Menteri Ekonomi Kreatif, Teuku Riefky Harsya, meninjau salah satu booth saat rangkaian peninjauan libur Natal dan Tahun Baru (Nataru) 2025–2026 di Jakarta dan Tangerang, Kamis (01/01/2026) (ANTARA/HO Kementerian Ekonomi Kreatif).
Menteri Ekonomi Kreatif, Teuku Riefky Harsya, meninjau salah satu booth saat rangkaian peninjauan libur Natal dan Tahun Baru (Nataru) 2025–2026 di Jakarta dan Tangerang, Kamis (01/01/2026) (ANTARA/HO Kementerian Ekonomi Kreatif).
Menteri Ekonomi Kreatif/Kepala Badan Ekonomi Kreatif, Teuku Riefky Harsya, mengapresiasi peran pemerintah daerah dan swasta yang semakin aktif membuka ruang publik sebagai etalase produk kreatif lokal dan kekayaan intelektual (Intellectual Property/IP) selama libur Natal dan Tahun Baru (Nataru).
Upaya ini dinilai memberi ruang tampil sekaligus peluang tumbuh bagi karya anak bangsa agar semakin dikenal oleh masyarakat.
“Momentum libur Nataru menunjukkan bahwa IP lokal bisa menjadi bagian dari pengalaman hiburan dan belanja masyarakat.

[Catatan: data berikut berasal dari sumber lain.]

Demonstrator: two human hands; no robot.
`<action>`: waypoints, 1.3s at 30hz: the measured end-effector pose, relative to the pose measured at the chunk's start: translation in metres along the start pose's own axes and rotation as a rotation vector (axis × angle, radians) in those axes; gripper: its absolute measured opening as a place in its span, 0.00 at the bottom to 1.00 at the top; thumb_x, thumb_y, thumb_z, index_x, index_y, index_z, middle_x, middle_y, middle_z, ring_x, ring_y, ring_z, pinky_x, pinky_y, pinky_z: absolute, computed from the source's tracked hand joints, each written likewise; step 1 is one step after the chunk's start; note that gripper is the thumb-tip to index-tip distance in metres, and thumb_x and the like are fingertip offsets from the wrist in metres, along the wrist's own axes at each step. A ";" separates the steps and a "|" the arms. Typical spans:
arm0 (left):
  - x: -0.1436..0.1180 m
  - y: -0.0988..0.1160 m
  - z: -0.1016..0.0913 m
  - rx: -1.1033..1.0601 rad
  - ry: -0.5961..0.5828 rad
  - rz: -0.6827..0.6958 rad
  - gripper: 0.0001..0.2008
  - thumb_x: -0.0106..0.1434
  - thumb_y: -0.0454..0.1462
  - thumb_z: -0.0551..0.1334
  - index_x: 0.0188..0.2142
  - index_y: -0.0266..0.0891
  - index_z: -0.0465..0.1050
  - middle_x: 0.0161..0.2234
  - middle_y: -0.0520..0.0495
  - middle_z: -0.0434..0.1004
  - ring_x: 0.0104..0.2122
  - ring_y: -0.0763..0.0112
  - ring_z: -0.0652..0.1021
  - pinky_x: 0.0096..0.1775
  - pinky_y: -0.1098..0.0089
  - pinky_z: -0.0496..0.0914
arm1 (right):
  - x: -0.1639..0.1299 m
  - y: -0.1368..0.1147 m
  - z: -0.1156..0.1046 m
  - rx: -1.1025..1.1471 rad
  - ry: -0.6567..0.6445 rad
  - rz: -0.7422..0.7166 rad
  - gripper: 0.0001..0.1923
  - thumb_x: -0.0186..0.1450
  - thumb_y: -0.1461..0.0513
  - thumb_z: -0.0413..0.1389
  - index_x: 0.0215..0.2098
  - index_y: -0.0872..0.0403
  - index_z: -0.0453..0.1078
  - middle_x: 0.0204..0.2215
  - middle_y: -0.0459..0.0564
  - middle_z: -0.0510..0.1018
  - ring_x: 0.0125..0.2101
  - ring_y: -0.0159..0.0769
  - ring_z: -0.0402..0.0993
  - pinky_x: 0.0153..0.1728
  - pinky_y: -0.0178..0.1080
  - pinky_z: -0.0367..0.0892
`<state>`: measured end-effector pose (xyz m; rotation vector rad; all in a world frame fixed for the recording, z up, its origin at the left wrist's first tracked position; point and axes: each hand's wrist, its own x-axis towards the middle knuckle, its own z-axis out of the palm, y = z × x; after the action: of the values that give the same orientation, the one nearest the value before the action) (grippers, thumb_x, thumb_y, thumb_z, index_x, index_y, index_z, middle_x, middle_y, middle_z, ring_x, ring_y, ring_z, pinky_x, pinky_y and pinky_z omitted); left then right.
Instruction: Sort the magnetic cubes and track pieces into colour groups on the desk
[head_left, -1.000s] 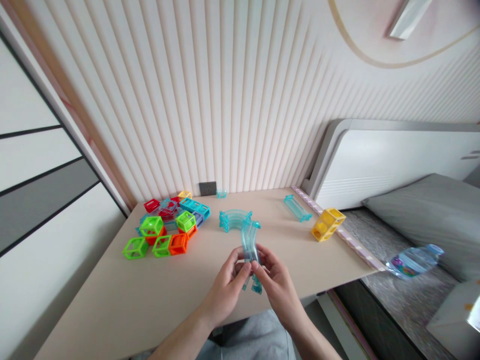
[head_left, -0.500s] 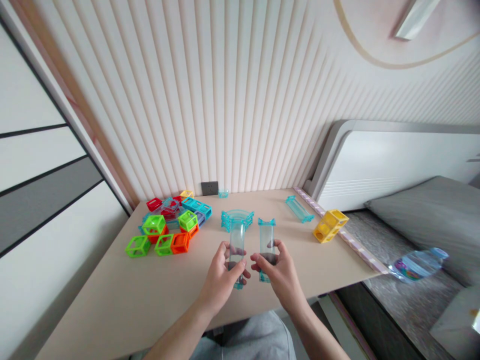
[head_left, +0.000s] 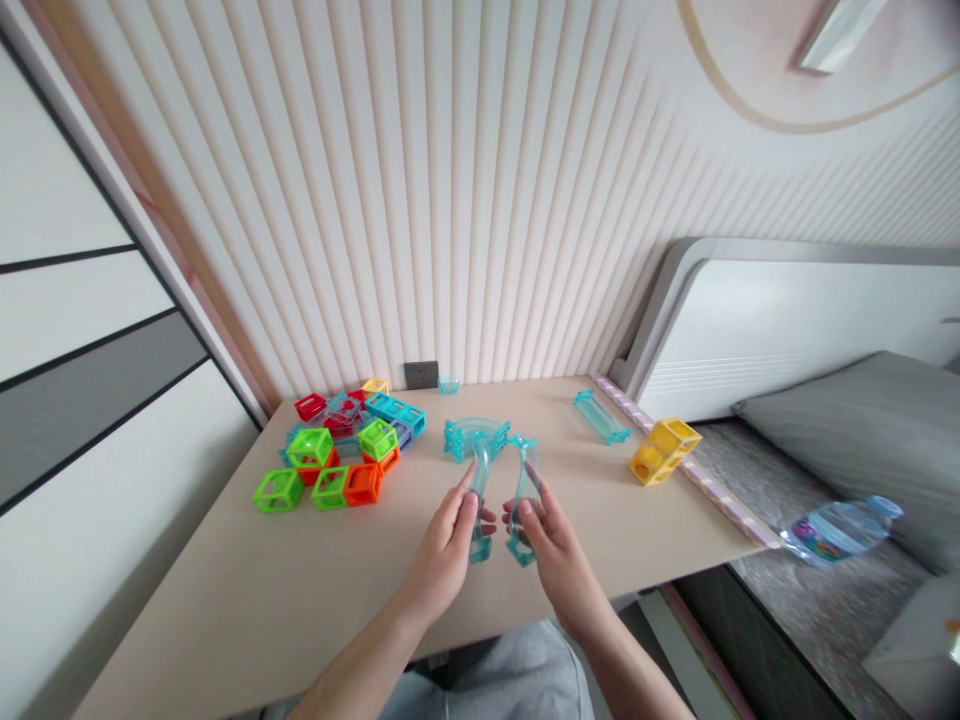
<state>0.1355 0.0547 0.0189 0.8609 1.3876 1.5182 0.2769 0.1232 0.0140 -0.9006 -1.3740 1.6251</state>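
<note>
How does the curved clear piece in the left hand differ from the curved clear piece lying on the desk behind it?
The left hand's track piece is lifted and pinched in the left hand; the desk's curved piece lies flat on the desk, untouched. The held piece stands on end; the lying one arches sideways. Both are clear teal curved channels.

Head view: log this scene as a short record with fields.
left hand: left hand holds one clear curved track piece by its lower part
right hand: right hand holds a second curved track piece, apart from the first
behind hands: curved clear track lying on the desk
desk left: heap of coloured cubes, green, orange, red, blue
desk right: yellow block at the edge; straight clear track
on the bed: plastic bottle
</note>
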 end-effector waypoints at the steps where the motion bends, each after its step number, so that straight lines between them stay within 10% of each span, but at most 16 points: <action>1: 0.000 0.000 0.001 -0.015 0.000 0.013 0.31 0.68 0.55 0.56 0.64 0.42 0.61 0.42 0.44 0.77 0.42 0.64 0.80 0.48 0.62 0.74 | 0.000 -0.001 0.001 0.006 -0.007 -0.011 0.37 0.65 0.45 0.58 0.67 0.48 0.56 0.35 0.48 0.77 0.36 0.36 0.76 0.40 0.39 0.70; 28: 0.000 0.021 0.005 -0.015 -0.052 0.067 0.23 0.64 0.51 0.63 0.50 0.38 0.77 0.43 0.42 0.81 0.40 0.62 0.79 0.43 0.67 0.71 | -0.002 -0.030 0.004 -0.003 -0.082 -0.009 0.32 0.63 0.47 0.61 0.60 0.53 0.69 0.35 0.50 0.80 0.35 0.39 0.77 0.37 0.40 0.72; 39: 0.000 0.013 0.013 -0.466 -0.071 -0.064 0.20 0.63 0.50 0.66 0.45 0.36 0.77 0.46 0.37 0.81 0.45 0.58 0.81 0.45 0.63 0.73 | -0.024 -0.032 -0.003 -0.416 -0.132 -0.306 0.28 0.66 0.55 0.60 0.64 0.44 0.65 0.60 0.54 0.71 0.58 0.49 0.68 0.57 0.50 0.66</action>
<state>0.1450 0.0598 0.0337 0.5668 0.9417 1.6520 0.2936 0.1051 0.0460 -0.7740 -1.8844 1.2046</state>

Dengan dukungan ruang promosi yang konsisten, karya anak bangsa semakin siap melangkah ke pasar yang lebih luas,” ujar Riefky dalam keterangan pers yang diterima, Minggu.
Geliat ekonomi kreatif di sejumlah ruang publik di DKI Jakarta terlihat menjelang Tahun Baru 2026, pada Rabu, 31 Desember 2025.
Menteri Ekonomi Kreatif mengunjungi aktivitas kreatif di DKI Jakarta dimulai dari kawasan MRT Dukuh Atas, berlanjut ke IP kuliner lokal Toko Kopi Tuku, hingga pusat perayaan malam Tahun Baru 2026 di Bundaran HI.
Pada malam pergantian tahun, Bundaran HI tampil sebagai etalase kolaborasi lintas subsektor ekonomi kreatif, mulai dari panggung musik, atraksi teknologi, hingga pertunjukan drone yang menampilkan maskot IP lokal Jekate sebagai representasi kekayaan intelektual dan karakter lokal.
Menteri Ekraf juga mengunjungi geliat ekonomi kreatif di Banten. Di wilayah ini, Menteri Ekraf berdialog langsung dengan para pegiat ekonomi kreatif dari berbagai subsektor, mulai dari fesyen, parfum, tas, hingga kuliner.
Selanjutnya, Summarecon Mall Serpong, Banten, pada 1 Januari 2026 menampilkan sejumlah brand karya anak bangsa yang tengah diminati pasar nasional, antara lain Cosmonaut Spacewear, Lakon Indonesia, Mandalika Parfum, Urban State, Bevelient serta mencicipi IP lokal Barbeque Mountain Boys.
Kehadiran IP-IP tersebut mencerminkan pesatnya perkembangan industri kreatif berbasis kekayaan intelektual yang kian kompetitif.
Aktivitas kreatif yang hadir pada perayaan publik menunjukkan bahwa IP lokal mampu menjadi bagian dari pengalaman hiburan dan gaya hidup masyarakat.
Pemerintah mengapresiasi peran pihak swasta melalui penyediaan ruang promosi di pusat perbelanjaan untuk memfasilitasi IP lokal agar dapat tumbuh dan menjadi tuan rumah di negerinya sendiri.
Melalui rangkaian kegiatan ini, Kementerian Ekraf menegaskan komitmennya untuk terus mendorong kolaborasi antara pemerintah pusat, pemerintah daerah, dan pihak swasta. Sinergi tersebut diharapkan memperluas ruang kolaborasi dan membawa semakin banyak IP lokal melangkah ke pasar global.